Wheels of Terror (1990): Buckle Up

Matty goes for a spin with a flawed but fascinating small screen shocker.

A self-avowed fan of John Carpenter and Stephen King, scripter Alan B. McElroy played in the Carpenter sandbox with his first produced work, Halloween 4: The Return of Michael Myers (1988), which he wrote for director and frequent collaborator Dwight H. Little (further credits together include: Rapid Fire (1992) and Tekken (2010)). McElroy followed Halloween 4 by penning Murder by Night (1989): a King scented telepic for the USA Network that, in a further twist of connectivity, was shepherded by Paul Lynch — the Canadian journeyman responsible for one of the original Halloween’s (1978) finest cash-ins, Prom Night (1980). McElroy’s third feature-length assignment, WHEELS OF TERROR, bridges the Carpenter and King gap.

Another USA Network programmer (it premiered on the channel on 11th July 1990), Wheels of Terror is, for all intents and purposes, McElroy’s Christine (1983) — though in the hands of Young Guns (1988) helmer Christopher Cain, this evil car-type shocker is closer in tone to the existential posturing of ‘70s road movie classics like Vanishing Point (1971), Two Lane Blacktop (1971), and — of course — Steven Spielberg’s infinitely more genre-y Duel (1971).   

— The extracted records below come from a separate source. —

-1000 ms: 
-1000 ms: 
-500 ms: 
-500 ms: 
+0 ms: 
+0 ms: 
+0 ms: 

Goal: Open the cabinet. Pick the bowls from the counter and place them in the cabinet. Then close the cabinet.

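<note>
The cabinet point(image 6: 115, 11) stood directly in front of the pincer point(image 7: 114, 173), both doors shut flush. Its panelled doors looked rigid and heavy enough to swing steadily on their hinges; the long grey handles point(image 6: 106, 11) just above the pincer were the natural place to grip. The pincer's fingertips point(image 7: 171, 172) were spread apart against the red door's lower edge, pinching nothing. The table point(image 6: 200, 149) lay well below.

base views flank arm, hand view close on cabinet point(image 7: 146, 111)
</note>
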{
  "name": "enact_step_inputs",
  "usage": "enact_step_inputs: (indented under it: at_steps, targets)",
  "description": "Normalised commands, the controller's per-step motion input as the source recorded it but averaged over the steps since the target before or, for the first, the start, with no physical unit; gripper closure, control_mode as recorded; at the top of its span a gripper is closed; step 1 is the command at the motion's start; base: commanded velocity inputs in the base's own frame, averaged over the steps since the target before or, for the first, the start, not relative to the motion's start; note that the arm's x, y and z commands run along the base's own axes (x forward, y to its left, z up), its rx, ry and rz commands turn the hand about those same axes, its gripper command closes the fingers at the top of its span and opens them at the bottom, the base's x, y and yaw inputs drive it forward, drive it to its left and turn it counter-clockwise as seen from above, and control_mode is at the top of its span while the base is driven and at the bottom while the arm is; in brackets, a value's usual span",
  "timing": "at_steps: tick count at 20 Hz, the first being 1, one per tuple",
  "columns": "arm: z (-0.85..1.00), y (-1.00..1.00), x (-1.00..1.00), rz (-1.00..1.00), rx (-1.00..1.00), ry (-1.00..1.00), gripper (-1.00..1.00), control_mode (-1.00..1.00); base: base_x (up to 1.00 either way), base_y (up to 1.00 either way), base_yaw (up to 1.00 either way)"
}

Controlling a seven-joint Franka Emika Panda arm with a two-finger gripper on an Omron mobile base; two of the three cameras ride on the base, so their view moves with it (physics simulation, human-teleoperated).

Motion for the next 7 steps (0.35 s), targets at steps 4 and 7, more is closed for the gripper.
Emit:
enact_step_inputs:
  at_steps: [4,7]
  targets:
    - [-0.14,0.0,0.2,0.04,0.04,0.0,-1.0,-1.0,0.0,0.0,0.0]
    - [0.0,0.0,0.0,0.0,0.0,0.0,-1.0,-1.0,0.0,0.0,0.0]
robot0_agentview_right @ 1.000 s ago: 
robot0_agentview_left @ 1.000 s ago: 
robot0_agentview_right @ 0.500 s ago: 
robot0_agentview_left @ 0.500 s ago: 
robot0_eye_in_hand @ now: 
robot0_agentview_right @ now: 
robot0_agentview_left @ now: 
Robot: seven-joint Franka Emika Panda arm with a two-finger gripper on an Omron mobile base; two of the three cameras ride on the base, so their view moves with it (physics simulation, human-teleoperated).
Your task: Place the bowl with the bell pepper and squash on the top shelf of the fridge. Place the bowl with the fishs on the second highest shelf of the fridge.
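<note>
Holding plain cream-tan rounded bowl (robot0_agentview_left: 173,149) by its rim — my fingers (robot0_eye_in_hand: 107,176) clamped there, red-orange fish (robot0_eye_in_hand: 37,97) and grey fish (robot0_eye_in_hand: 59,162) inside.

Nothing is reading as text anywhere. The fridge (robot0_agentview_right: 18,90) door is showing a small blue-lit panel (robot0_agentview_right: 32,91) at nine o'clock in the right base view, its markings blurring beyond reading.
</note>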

Massacred upon release (The Fresno Bee went as far to call it “the worst made-for-TV movie ever” [1]), Wheels of Terror is an atmospheric little number that’s stronger and stranger than its reputation suggests. Notable is the mythic, oneiric quality that Cain fosters with the eerie, sun-bleached sparsity of the film’s Arizona locations. Initially, Wheels of Terror was meant to unfold amidst the greenery of Napa Valley, California. The switch to The Grand Canyon State — done for economic reasons according to McElroy — conjures an arid, suffocating mood that money can’t buy.

While riddled with thin characters, ropey dialogue, and frequent contradictions of its own logic, the nightmarish and style-conscious approach that the pleasingly po-faced Cain employs almost elevates McElroy’s lurid premise — in which a potentially supernatural child sex-killer, masked by the blackened windshield of a custom Dodge Charger, terrorises newcomer-in-town Joanna Cassidy and her young daughter (Marcie Leeds [2]) — from pulp to poetry. It’s portentous and, even, unintentionally hilarious on occasion (especially the ‘arty’ slo-mo stuff), but it does result in several memorable images and scenes. Among them: a long take of a traumatised victim walking down a barren highway before being picked up by the police; a truly upsetting sequence involving the discovery of a dead child’s body in a nearby river; and a genuinely shocking — albeit laconically pitched — blast of violence when a motorcycle officer is wiped out by a high-impact hit and run.

Featuring an exciting final third — the entire back-end is a giant car chase, with Cassidy tearing up the road in a school bus as she pursues the perverted speed-demon — Wheels of Terror is further bolstered by some wicked vehicular mayhem orchestrated by Cain’s Young Guns sidekick Everett Creach: a veteran stunt coordinator who provided a similar service on another of McElroy’s thematic influences, Elliot Silverstein’s equally kooky motor-creeper, The Car (1977).

As an aside, McElroy seems to be a real petrol head. Carmageddon peppers his output (see: Wrong Turn (2003)), and his directorial debut, ace Showtime short Under the Car (1992), is a monster flick about a creature that lurks, well, under a car.

USA ● 1990 ● Horror, TVM ● 85mins

Joanna Cassidy, Marcie Leeds ● Dir. Christopher CainWri. Alan B. McElroy

[1] ‘Wheels of Terror’ Will Drive You to Your Remote Control by Lanny Larson, The Fresno Bee, 10th July 1990.
[2] Despite the film’s critical mauling, Leeds was nominated for the Best Young Actress in a Cable Special gong at the 1991 Young Artist Awards. She lost to Roseanne star Sara Gilbert for her performance in Lifetime melodrama Sudie and Simpson (1990).